(WORK TASK) Each line that holds the word "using" counts once; give the total for the records below and nothing else.

[Data records]
▽
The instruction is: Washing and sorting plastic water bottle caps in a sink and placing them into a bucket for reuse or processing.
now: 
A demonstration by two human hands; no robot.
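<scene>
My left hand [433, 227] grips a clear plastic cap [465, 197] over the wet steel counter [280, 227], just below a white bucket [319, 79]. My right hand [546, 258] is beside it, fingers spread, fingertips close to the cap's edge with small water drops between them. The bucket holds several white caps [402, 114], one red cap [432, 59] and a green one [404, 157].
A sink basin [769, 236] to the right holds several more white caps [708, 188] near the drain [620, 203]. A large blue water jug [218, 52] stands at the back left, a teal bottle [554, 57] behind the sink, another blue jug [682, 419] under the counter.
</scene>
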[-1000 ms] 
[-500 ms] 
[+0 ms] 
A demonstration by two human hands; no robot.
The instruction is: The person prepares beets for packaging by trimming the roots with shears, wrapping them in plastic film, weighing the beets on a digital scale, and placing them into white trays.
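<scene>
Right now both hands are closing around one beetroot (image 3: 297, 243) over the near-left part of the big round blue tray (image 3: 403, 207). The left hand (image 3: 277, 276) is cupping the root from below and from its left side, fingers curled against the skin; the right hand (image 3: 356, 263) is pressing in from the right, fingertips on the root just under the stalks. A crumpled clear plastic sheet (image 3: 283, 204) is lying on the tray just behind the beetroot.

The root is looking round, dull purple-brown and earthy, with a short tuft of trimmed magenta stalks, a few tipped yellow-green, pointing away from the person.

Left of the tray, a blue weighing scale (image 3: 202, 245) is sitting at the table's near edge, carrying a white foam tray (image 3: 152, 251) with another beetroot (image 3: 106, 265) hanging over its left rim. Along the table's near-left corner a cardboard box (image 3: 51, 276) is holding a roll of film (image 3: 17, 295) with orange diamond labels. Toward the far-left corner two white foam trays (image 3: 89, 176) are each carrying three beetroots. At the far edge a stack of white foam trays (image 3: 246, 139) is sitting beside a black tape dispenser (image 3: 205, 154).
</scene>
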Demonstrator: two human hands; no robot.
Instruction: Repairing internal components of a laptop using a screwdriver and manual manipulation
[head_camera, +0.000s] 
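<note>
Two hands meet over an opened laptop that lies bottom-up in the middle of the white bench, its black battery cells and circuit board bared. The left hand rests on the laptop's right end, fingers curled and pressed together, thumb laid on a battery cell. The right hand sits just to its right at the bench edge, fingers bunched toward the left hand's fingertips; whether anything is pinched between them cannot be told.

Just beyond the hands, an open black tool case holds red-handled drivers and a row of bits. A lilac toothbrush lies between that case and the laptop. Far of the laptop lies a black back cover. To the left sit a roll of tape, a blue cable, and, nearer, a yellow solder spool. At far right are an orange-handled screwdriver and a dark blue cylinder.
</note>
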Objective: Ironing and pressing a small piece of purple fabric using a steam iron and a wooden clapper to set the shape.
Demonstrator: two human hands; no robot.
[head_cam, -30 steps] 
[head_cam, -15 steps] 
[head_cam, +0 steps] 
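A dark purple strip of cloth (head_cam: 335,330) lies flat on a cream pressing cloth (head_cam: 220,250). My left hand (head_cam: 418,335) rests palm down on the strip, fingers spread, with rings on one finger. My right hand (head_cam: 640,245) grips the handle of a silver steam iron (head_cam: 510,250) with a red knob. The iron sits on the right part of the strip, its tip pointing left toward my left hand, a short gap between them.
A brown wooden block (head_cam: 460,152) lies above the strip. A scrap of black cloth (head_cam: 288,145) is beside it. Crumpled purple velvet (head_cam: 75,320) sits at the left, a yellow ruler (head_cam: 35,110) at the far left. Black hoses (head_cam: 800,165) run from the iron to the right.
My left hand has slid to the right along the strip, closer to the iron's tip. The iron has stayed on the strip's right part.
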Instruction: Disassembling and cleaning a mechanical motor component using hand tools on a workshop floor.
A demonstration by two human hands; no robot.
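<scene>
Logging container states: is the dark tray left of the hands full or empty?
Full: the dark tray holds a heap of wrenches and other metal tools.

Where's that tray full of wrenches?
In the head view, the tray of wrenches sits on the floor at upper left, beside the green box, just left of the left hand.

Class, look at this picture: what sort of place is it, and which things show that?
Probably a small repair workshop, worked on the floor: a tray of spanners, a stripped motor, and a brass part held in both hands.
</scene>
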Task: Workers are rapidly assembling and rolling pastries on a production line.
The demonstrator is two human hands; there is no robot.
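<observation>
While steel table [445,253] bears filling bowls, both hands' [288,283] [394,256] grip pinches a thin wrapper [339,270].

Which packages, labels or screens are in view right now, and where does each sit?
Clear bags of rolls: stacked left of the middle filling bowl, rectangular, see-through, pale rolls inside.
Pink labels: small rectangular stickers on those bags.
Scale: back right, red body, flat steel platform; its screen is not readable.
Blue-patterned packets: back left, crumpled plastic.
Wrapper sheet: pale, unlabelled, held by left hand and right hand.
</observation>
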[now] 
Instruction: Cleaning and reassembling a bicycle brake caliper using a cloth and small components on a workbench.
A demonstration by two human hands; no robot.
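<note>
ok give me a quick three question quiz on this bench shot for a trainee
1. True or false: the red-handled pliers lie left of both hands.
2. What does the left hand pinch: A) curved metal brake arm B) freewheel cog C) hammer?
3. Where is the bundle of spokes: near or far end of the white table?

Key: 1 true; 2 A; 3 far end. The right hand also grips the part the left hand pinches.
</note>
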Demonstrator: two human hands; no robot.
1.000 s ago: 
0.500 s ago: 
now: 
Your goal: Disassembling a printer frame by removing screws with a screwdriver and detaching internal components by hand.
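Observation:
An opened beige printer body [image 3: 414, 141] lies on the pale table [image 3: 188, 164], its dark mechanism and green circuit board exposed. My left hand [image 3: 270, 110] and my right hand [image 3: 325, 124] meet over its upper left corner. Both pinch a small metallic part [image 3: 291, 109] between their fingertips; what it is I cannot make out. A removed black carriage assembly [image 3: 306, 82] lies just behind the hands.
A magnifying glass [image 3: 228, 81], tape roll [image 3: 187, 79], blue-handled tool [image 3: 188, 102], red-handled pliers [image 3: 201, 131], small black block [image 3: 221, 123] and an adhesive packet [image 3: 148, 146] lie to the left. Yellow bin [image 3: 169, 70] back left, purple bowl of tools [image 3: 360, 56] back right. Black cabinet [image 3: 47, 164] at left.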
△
(WRITTEN RESPONSE) 4